Construction of an inner-city apartment development has been brought to a standstill afteran injunction was granted preventing a tower crane from oversailing the home of adjacent occupiers.
Hadyn Janney and Carol Foti voiced their safety concerns to developer Steller Pty Ltd immediately on receipt of its notification the crane would be operational for at least half of the 12 month project period.
They asked the developer of the four-storey complex to move them at its expense to alternative housing.
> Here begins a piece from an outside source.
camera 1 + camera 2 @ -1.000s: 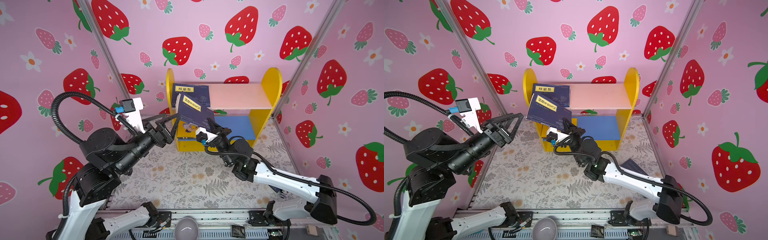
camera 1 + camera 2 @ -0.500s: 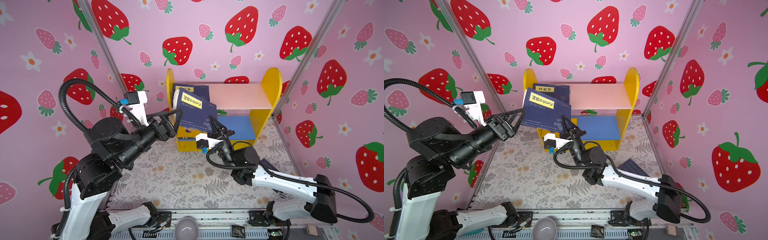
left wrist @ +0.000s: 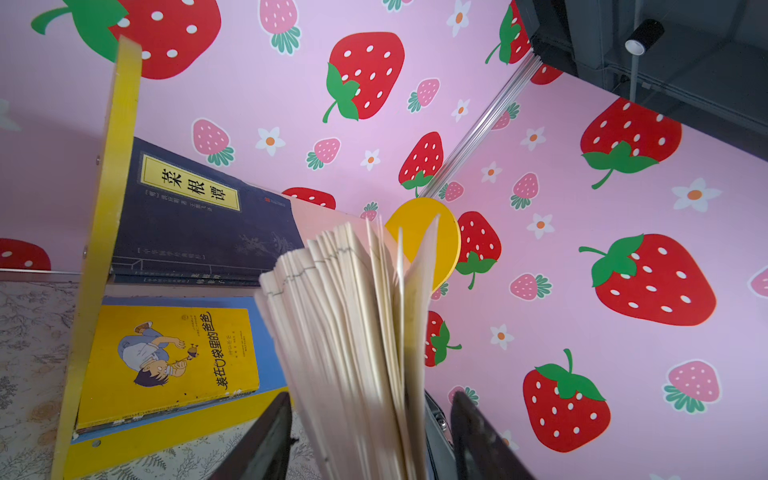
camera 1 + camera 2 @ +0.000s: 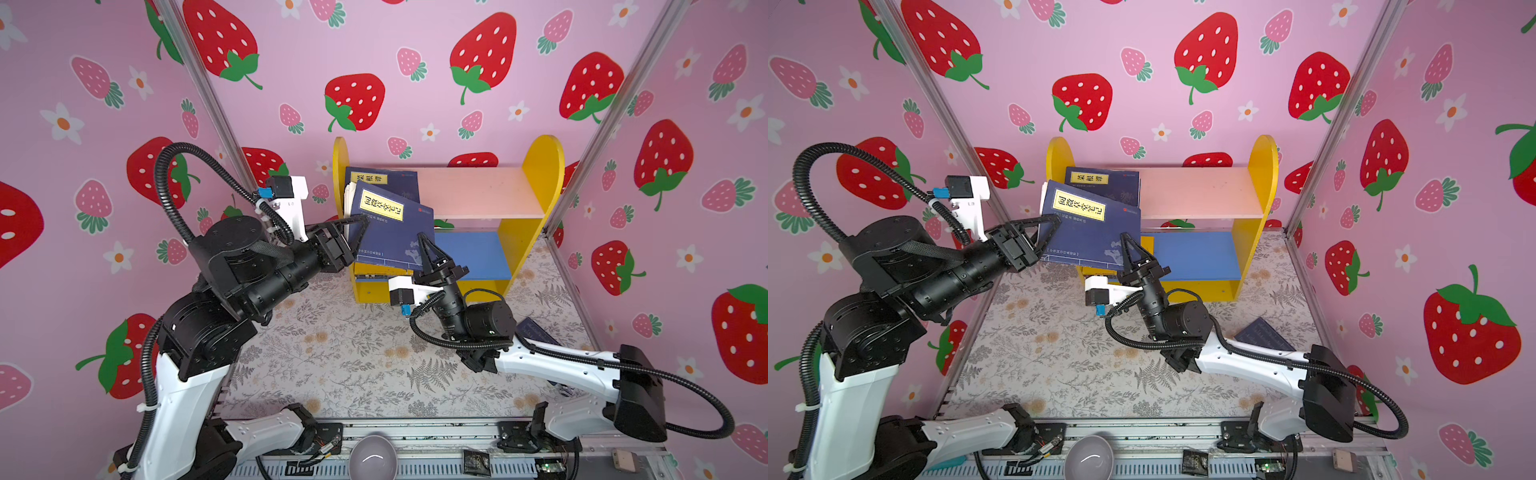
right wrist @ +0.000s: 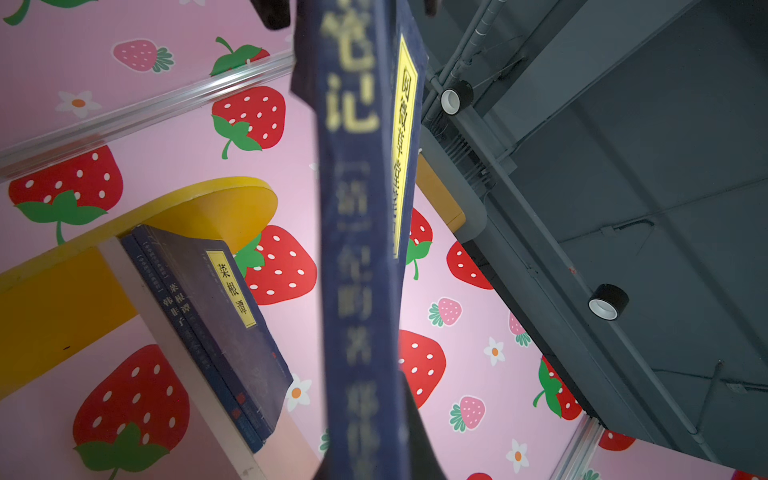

Too expensive cried Steller, which countered a $3k airspace use licence fee offer.
In its view, because it would ensure the jib would only traverse the neighbouring Elwood residence empty of load, any interference to their airspace rights would be trivial.
Because though it proposed that out of construction hours, the boom be allowed to swing or “weathervane” according to the prevailing wind direction – to avoid wind stress on the crane’s gears and the tower frame – the family faced the prospect of the boom sitting atop their home overnight and on weekends.
They appointed lawyers to seek an injunction in Victoria’s Supreme Court which prompted the 27 unit developer to belatedly come up with $20k towards the rental and removal costs Hadyn and Carol had first asked for.
By now though, their demand had escalated to more than $100k and the dispute headed into court.
Steller contended before Justice Peter Riordan that “the common law should now recognise the practical reality of the need for cranes in commercial construction” and that the balance of convenience was markedly in its favour.
The court took a much different view. According to the judge, airspace trespass was neither a trifling nor a “de minimus” interruption of a landowner’s rights and created a strong prima facie entitlement to an injunction.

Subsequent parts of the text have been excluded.